Agus menjadi pembicara dengan Brigjen Junior Tumilaar di acara Mata Najwa di Jakarta, Kamis malam (7/10/2021) WIB. Usai acara bubar dan Junior pergi, Agus menjelaskan, perjuangan meraih kemerdekaan itu merupakan perjuangan politik, yang terbagi atas laskar.
Agus pun menjelaskan, jika awalnya TNI lahir dari bangsa yang berjuang. “Kita belum punya negara. Jadi yang berjuang itu adalah rakyat, menyatu itu,” ujar Agus seperti dilansir republika.co.id/Senin 11 Oct 2021 13:31 WIB.
Kepada Republika yang menghubungi by phone, Agus meminta waktu sejam lagi untuk dikontak memberikan klarifikasi. “Saya masih ada acara di luar, sejam lagi,” ujar mantan Komandan Sesko ABRI tersebut kepada Republika di Jakarta, Senin (11/10/2021).

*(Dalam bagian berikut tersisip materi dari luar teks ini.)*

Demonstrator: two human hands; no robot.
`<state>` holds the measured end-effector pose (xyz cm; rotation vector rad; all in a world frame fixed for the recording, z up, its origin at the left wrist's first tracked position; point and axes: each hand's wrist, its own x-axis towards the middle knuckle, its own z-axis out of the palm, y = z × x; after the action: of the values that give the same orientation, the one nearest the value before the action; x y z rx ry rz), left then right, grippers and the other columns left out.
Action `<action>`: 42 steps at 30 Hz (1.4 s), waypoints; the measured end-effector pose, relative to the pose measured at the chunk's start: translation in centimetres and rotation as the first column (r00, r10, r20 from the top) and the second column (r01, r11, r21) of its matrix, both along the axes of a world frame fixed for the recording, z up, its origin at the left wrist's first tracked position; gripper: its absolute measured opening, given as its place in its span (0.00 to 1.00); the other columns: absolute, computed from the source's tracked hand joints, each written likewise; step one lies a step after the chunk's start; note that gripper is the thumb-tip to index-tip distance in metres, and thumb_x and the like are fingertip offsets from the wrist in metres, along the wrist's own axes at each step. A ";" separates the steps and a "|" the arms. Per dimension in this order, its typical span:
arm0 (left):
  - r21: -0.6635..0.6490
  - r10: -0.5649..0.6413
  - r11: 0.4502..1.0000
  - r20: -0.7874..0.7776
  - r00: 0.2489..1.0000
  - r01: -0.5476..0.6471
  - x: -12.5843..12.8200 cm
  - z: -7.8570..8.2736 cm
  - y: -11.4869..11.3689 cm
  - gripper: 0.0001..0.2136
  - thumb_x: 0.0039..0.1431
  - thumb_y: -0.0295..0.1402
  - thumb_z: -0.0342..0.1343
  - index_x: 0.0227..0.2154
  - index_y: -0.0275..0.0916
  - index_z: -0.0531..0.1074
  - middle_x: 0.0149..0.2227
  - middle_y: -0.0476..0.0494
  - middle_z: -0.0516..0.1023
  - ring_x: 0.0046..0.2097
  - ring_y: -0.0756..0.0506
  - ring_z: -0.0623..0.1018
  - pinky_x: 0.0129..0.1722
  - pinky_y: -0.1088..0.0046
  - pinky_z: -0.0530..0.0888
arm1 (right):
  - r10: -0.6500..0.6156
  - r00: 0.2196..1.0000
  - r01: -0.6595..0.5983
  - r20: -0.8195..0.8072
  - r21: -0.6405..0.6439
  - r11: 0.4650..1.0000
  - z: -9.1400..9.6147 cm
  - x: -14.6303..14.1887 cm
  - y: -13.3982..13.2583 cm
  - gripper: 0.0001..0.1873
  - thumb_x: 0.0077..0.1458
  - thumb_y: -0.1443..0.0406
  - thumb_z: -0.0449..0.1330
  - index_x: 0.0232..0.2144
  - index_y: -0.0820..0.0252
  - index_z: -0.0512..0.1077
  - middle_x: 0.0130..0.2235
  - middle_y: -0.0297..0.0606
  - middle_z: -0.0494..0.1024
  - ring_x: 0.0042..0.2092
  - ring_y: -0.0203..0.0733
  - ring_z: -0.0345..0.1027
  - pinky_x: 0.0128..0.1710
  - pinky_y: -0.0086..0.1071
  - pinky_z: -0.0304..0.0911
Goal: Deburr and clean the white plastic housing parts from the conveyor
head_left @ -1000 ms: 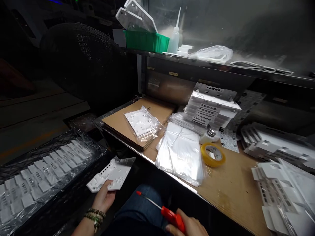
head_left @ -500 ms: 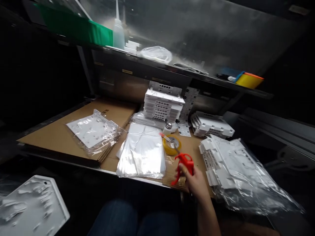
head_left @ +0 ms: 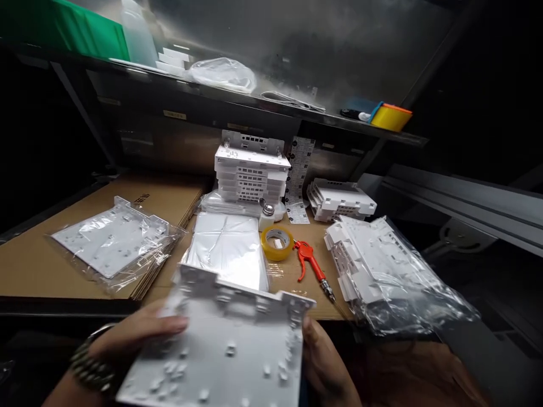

“Jadi ada laskar Hizbullah, Laskar Nasionalis, gitu kan. Itu dijadikan satu, jadi TNI. Jadi TNI dari sejak awal memang harus berdamai dengan politik. Waktu perang tentara memang menyatu dengan rakyat,” ujar Agus masih dalam tayang program televisi itu.
Dia menyebut, prinsip perang gerilya memang tentara harus menyatu dengan rakyat, seperti antara ikan dan air. Hal berbeda jika terjadi masa damai, tentara tidak lagi menyatu dengan rakyat. Dia malah menyebut, jika TNI itu milik presiden atau mereka yang memenangkan pilkada. “Tetapi setelah menjadi demokrasi, setelah merdeka, rakyat itu punyanya presiden. Rakyat itu punyanya yang dipilih oleh rakyat, memenangkan pilpres, pemilu,” ujarnya.
Najwa pun mengajukan pernyataan lagi jika narasi TNI bersatu dengan rakyat apakah sudah tepat? Agus menjawab tidak. “Tidak, rakyat itu punyanya presiden. Dan kalau dilihat aslinya doktrin-doktrin kemanunggalan TNI rakyat itu untuk prajurit, bukan untuk Mabes, bukan untuk institusi,” katanya.
Agus melanjutkan, keputusan Junior membela rakyat sipil yang berkasus tanah juga merupakan tindakan keliru. “Jadi tentara itu tidak punya kewenangan untuk menjangkau kepada sumber daya manusia sipil di masa damai. Seperti tadi Brigjen Junior, itu sudah salah pengertian, pimpinan yang belum bisa tuntas untuk memberikan pengertian yang benar kepada dia,” imbuhnya.
Agus malah mengkritik mengapa Bintara Pembina Desa (Babinsa) malah mengurusi masalah sipil, seperti membantu rakyat kecil yang terlibat kasus sengketa lahan dengan korporasi. “Sebenarnya Babinsa tidak ada kewenangan untuk ngotak-ngatik, ngurus urusan sipil,” kata putra Pahlawan Revolusi Mayjen (Anumerta) Sutoyo Siswomiharjo.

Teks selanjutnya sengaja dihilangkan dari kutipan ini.